I’m curious what company will become the most effective salesman of driverless cars, the way Apple made touch-screen phones feel immediately essential. I don’t think it’s Tesla.
Do you have any front-runners in mind for ushering us into a driverless future?
Luckerson: Lyft and Uber’s ability to tightly control where cars travel on their network, and their huge customer bases, give them a big advantage. I think the automakers are gonna have to go through them to get people to use their autonomous vehicles, at first at least. I still don’t really get what Waymo’s plan is.
Bereznak: I actually think Tesla might be a good contender in this department! The company considers its customers to be evangelists. It doesn’t really do advertising campaigns, and when a person buys a car, it comes with an in-person instructional tutorial.
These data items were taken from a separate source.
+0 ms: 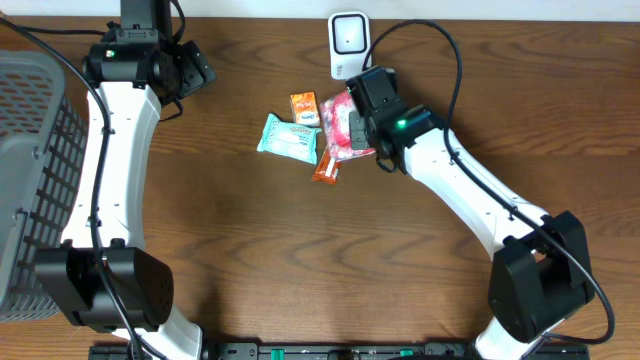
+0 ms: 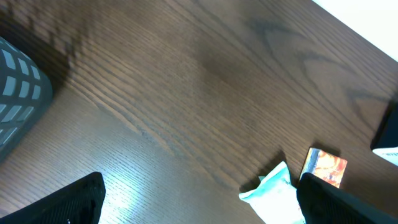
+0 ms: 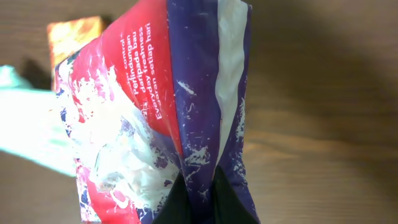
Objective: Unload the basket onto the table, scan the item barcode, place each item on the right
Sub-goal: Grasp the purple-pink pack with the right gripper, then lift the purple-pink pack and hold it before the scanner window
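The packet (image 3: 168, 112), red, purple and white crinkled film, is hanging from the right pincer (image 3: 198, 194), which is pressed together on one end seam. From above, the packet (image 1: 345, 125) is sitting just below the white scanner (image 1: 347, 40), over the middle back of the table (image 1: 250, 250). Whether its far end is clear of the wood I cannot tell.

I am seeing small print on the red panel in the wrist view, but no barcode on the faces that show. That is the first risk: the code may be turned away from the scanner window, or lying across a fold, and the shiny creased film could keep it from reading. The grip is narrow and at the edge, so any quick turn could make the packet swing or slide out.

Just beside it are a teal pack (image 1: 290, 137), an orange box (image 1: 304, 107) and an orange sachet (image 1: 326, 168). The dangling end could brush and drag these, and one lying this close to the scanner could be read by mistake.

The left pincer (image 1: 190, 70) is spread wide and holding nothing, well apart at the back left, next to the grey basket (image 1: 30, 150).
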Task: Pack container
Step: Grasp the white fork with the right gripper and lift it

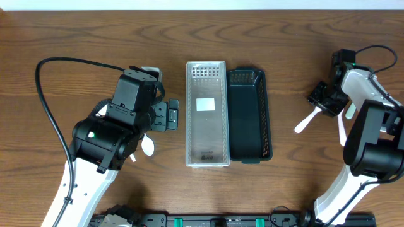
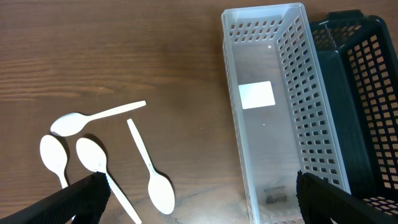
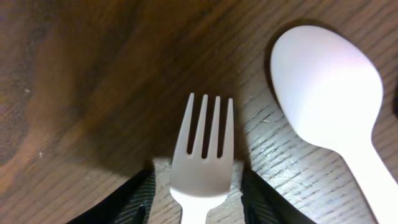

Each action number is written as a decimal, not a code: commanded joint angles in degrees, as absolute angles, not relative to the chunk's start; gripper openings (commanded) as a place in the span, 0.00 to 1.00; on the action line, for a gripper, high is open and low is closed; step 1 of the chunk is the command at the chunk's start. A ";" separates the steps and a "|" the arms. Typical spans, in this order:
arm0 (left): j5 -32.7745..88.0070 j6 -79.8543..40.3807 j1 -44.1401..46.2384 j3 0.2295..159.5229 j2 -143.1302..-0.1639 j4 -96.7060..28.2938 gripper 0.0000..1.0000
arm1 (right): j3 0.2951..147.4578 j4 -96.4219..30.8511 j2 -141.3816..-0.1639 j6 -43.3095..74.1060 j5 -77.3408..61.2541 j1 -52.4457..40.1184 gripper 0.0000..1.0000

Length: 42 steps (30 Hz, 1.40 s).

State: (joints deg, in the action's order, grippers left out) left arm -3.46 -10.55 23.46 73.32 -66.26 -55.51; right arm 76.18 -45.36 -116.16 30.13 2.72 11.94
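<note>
The right claw (image 3: 196, 182) sits low over the wooden table (image 3: 74, 74), with one finger on either side of the neck of a white plastic fork (image 3: 202, 146). The fork lies between the fingers, its tines pointing away from the claw. Only narrow slivers show between the fingers and the neck, so it cannot be told whether the claw is clamped on the fork or merely flanks it. Just beside the fork, on its right in the wrist view, lies a white plastic spoon (image 3: 326, 81), its bowl alongside the tines and clear of the claw.

Farther off, at mid-table, a clear bin (image 1: 190, 113) with perforated walls holds only a white label (image 1: 206, 104) on its floor. It stands side by side with a dark basket (image 1: 267, 113), the two touching.

Beyond these, the left claw (image 2: 200, 179) hangs with its fingers wide apart. It is above bare wood between four spoons (image 2: 153, 177) and the clear bin.
</note>
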 commanded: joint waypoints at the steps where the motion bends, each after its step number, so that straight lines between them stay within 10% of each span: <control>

The way they set up their company, marketing responsibilities are actually distributed to their drivers in subtle ways.
And I don’t know whether you know any Tesla owners, but they’re always offering to let other people drive their cars! My mom’s friend Joan is always offering to let people drive her Tesla.
Knibbs: Sounds like I need to meet some Tesla owners.
Bereznak: Then her son crashed the car and she bought a new Tesla. (Yes, I am from Silicon Valley.)
We’ve touched on this a bit with how there’s still anxiety about driverless cars, but what do you think the biggest obstacles to widespread adoption are? Convincing people they’re safe or something else?
Lindbergh: There’s the risk that millions of human drivers may lose their jobs, the worry that trolls will hold up traffic because they know the robots won’t run them over, and the concern that autonomous travel won’t be as efficient as it could be because we’ll just start traveling more or leaving later. Plus, we aren’t sure when the tech will work in non-urban areas, or how long it will take for costs to come down.
I wonder, though, whether regulators and lawmakers can keep pace with engineers. The need to redefine a “driver” as a vehicle that operates itself instead of a person that operates a vehicle, and the confusion over whether legislators at the state or federal levels should be taking the lead in that effort (and others) might mean that we’ll have fancy sci-fi vehicles long before everyone is legally permitted to drive them. Maybe what we really need is a robot representative government.
Luckerson: Don’t give Zuckerberg more ideas.